■ Directions
What are the lines from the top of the entries through the one with "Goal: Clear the"? Write them out exactly, with no pictures.

▬▬▬▬▬▬▬▬▬▬

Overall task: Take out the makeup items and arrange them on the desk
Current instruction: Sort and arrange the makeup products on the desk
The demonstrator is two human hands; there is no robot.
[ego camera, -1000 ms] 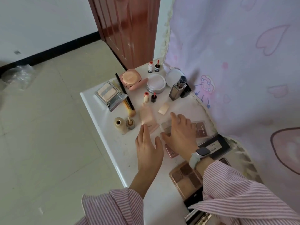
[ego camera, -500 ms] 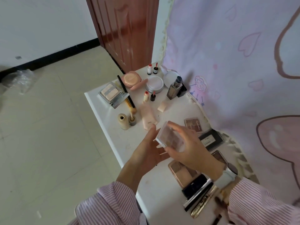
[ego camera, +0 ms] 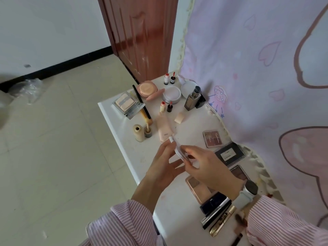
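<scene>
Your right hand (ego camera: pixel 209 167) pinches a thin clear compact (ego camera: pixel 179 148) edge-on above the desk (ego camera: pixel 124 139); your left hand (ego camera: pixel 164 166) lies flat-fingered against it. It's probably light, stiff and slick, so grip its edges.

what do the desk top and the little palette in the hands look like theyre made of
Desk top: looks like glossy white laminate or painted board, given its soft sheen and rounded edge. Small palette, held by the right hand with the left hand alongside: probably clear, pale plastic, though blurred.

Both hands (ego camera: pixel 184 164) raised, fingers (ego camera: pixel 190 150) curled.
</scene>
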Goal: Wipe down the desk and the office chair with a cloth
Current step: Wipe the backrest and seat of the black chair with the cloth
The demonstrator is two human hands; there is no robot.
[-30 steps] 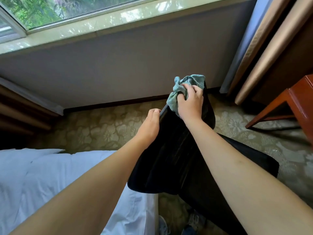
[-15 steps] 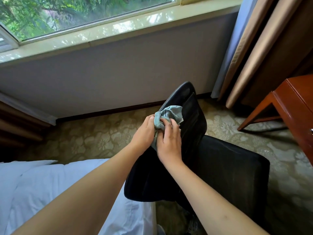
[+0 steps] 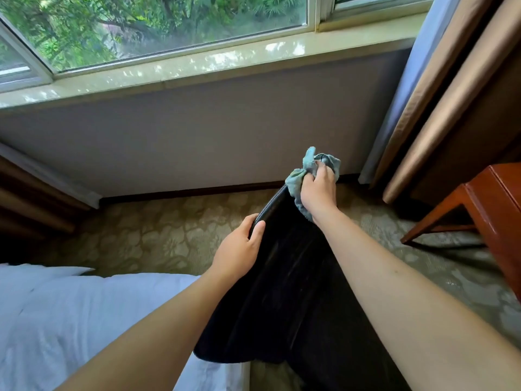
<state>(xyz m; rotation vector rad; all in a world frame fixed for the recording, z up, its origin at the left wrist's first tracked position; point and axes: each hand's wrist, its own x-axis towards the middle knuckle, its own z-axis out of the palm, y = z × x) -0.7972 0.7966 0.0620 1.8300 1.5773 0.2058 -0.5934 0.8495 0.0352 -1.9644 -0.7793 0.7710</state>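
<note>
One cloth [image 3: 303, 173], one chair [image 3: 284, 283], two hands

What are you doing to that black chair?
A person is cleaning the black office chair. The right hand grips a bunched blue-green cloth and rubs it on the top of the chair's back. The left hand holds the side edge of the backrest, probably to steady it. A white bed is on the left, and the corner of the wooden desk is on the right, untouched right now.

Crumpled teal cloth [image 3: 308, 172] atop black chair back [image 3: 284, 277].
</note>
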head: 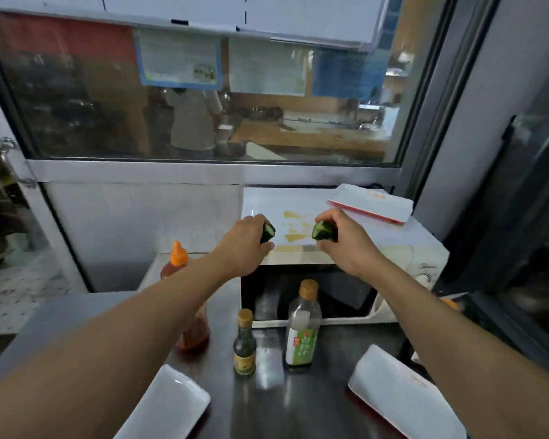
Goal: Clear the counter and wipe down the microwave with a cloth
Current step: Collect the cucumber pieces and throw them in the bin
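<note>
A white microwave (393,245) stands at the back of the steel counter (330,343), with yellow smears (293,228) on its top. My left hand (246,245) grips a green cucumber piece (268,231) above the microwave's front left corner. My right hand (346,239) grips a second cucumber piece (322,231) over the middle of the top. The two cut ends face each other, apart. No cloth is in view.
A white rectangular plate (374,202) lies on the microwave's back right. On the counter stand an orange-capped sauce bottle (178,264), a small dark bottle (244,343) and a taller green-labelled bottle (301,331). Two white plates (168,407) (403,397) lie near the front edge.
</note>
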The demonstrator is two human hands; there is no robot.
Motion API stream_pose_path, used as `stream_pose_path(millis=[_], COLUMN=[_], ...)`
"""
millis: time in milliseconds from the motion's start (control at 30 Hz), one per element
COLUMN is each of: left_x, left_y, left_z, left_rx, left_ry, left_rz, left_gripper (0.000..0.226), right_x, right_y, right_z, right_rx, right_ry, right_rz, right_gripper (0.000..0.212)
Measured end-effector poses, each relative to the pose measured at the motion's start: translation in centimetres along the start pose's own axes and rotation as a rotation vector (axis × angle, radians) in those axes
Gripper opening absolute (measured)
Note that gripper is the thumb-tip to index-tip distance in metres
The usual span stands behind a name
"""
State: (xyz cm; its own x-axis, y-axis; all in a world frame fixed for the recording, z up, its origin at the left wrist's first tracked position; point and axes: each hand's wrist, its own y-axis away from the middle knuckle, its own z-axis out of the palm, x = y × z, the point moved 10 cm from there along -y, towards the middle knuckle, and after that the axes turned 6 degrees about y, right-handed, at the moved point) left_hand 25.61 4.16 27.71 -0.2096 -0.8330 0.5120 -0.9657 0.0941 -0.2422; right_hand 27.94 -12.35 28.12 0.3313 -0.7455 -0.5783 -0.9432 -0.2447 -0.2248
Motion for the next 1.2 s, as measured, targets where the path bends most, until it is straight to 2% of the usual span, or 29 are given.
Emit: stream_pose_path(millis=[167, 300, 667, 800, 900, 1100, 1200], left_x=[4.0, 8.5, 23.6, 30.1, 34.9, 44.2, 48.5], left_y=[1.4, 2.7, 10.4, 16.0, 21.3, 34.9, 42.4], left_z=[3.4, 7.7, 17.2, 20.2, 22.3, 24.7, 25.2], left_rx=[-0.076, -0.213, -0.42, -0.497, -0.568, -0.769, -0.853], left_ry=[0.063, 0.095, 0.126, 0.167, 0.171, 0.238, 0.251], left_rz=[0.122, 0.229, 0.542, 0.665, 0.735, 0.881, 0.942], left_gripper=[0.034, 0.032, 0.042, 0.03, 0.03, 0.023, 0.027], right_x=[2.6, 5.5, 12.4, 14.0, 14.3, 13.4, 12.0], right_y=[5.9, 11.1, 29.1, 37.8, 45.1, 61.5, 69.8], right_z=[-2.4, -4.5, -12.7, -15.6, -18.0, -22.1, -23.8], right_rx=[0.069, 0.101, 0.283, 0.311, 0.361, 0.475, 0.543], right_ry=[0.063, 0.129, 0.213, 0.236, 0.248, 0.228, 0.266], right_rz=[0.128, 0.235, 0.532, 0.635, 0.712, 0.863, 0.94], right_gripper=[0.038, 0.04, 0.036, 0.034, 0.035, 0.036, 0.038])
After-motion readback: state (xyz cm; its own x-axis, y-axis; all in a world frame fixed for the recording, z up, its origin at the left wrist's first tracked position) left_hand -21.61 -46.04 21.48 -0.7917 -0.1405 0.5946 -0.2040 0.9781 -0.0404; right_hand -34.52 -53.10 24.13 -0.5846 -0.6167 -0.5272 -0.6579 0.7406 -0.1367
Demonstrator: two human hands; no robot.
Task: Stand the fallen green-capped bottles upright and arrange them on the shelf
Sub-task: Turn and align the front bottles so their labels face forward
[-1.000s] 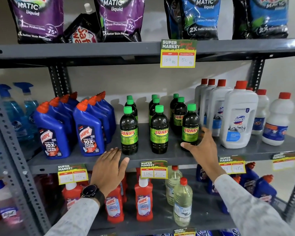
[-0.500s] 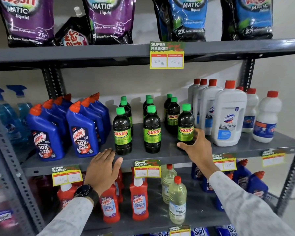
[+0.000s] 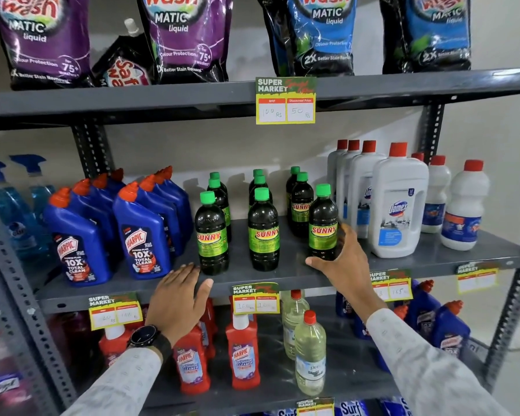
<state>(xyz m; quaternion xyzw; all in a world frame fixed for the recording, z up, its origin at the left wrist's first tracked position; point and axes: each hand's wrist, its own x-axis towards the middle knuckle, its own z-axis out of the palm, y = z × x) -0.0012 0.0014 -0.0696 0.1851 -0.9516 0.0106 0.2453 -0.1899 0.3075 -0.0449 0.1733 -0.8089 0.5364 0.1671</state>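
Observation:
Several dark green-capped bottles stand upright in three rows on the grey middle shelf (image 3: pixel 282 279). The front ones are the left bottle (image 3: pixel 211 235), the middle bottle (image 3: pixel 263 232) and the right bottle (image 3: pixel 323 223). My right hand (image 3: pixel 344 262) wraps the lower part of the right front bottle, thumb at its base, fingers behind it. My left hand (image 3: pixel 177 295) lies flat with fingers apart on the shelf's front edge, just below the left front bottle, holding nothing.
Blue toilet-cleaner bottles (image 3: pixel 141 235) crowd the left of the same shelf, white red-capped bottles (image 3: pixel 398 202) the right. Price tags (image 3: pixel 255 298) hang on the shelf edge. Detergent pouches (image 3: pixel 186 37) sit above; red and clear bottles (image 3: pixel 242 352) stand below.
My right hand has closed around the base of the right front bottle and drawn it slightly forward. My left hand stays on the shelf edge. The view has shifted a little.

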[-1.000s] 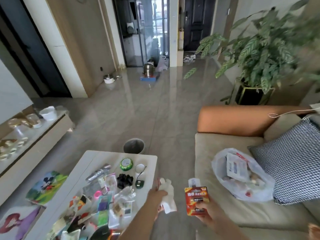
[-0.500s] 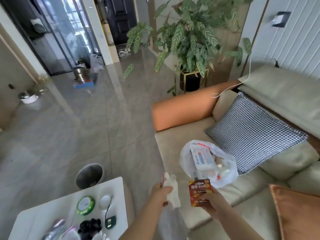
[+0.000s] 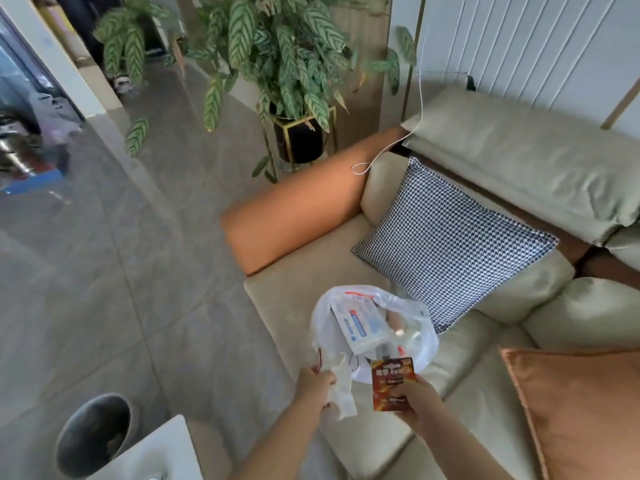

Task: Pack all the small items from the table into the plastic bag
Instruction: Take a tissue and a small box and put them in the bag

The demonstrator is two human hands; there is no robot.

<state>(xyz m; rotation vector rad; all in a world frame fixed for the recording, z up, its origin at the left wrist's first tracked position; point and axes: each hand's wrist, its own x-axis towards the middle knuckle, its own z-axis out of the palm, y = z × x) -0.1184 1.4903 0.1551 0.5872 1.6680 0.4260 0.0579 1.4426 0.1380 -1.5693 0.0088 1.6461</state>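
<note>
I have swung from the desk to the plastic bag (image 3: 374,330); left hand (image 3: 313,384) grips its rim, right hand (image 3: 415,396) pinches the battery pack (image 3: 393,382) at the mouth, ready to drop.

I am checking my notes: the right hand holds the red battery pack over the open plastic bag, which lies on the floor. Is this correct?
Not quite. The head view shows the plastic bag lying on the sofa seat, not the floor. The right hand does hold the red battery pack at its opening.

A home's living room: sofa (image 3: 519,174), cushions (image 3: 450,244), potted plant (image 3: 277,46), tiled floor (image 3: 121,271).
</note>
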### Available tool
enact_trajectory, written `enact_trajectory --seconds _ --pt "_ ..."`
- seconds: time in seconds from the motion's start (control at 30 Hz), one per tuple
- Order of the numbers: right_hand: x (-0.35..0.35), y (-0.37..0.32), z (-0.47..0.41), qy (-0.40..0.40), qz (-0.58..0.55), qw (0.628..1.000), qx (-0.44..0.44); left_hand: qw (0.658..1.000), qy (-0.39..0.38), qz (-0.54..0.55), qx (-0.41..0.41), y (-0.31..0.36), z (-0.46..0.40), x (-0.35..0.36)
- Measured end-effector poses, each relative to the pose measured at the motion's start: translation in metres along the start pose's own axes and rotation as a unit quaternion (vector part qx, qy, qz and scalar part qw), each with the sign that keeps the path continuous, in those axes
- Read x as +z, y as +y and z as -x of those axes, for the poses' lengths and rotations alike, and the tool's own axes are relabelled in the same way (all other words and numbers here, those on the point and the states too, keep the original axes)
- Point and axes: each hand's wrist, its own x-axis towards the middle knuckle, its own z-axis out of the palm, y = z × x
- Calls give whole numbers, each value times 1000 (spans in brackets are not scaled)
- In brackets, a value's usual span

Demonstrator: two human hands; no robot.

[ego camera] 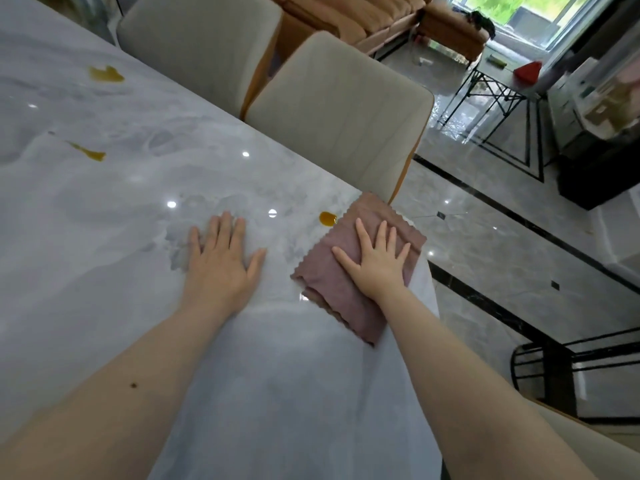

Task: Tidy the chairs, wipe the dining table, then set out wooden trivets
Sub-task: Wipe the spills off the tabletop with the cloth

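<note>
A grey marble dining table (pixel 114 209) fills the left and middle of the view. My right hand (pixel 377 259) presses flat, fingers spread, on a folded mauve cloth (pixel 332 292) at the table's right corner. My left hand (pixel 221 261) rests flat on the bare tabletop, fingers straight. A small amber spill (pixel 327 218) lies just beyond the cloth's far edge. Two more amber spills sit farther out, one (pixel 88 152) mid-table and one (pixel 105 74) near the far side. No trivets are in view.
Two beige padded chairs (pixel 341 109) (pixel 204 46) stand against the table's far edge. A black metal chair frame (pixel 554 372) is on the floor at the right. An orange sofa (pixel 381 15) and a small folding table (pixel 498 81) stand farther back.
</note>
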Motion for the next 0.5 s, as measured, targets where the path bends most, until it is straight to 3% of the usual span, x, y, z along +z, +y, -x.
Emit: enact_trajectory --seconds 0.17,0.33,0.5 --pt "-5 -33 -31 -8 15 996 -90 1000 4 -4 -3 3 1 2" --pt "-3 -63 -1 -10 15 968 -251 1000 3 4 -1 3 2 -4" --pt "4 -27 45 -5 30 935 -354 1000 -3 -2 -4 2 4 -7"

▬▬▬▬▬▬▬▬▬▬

■ Answer
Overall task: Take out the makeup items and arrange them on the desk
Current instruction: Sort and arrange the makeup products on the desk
The demonstrator is two human hands; there is no robot.
[ego camera, -1000 ms] 
[ego camera, -500 ms] 
[ego camera, +0 ms] 
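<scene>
Your right hand (ego camera: pixel 209 167) pinches a thin clear compact (ego camera: pixel 179 148) edge-on above the desk (ego camera: pixel 124 139); your left hand (ego camera: pixel 164 166) lies flat-fingered against it. It's probably light, stiff and slick, so grip its edges.

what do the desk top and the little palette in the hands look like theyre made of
Desk top: looks like glossy white laminate or painted board, given its soft sheen and rounded edge. Small palette, held by the right hand with the left hand alongside: probably clear, pale plastic, though blurred.

Both hands (ego camera: pixel 184 164) raised, fingers (ego camera: pixel 190 150) curled.
</scene>
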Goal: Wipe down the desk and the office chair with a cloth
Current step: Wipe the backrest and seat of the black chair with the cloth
The demonstrator is two human hands; there is no robot.
[-30 steps] 
[-15 steps] 
[+0 steps] 
<state>(xyz m; rotation vector rad; all in a world frame fixed for the recording, z up, its origin at the left wrist's first tracked position; point and axes: each hand's wrist, its own x-axis towards the middle knuckle, its own z-axis out of the palm, y = z × x) -0.7972 0.7966 0.0620 1.8300 1.5773 0.2058 -0.5934 0.8495 0.0352 -1.9644 -0.7793 0.7710</state>
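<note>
One cloth [image 3: 303, 173], one chair [image 3: 284, 283], two hands

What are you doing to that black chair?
A person is cleaning the black office chair. The right hand grips a bunched blue-green cloth and rubs it on the top of the chair's back. The left hand holds the side edge of the backrest, probably to steady it. A white bed is on the left, and the corner of the wooden desk is on the right, untouched right now.

Crumpled teal cloth [image 3: 308, 172] atop black chair back [image 3: 284, 277].
</note>
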head: 
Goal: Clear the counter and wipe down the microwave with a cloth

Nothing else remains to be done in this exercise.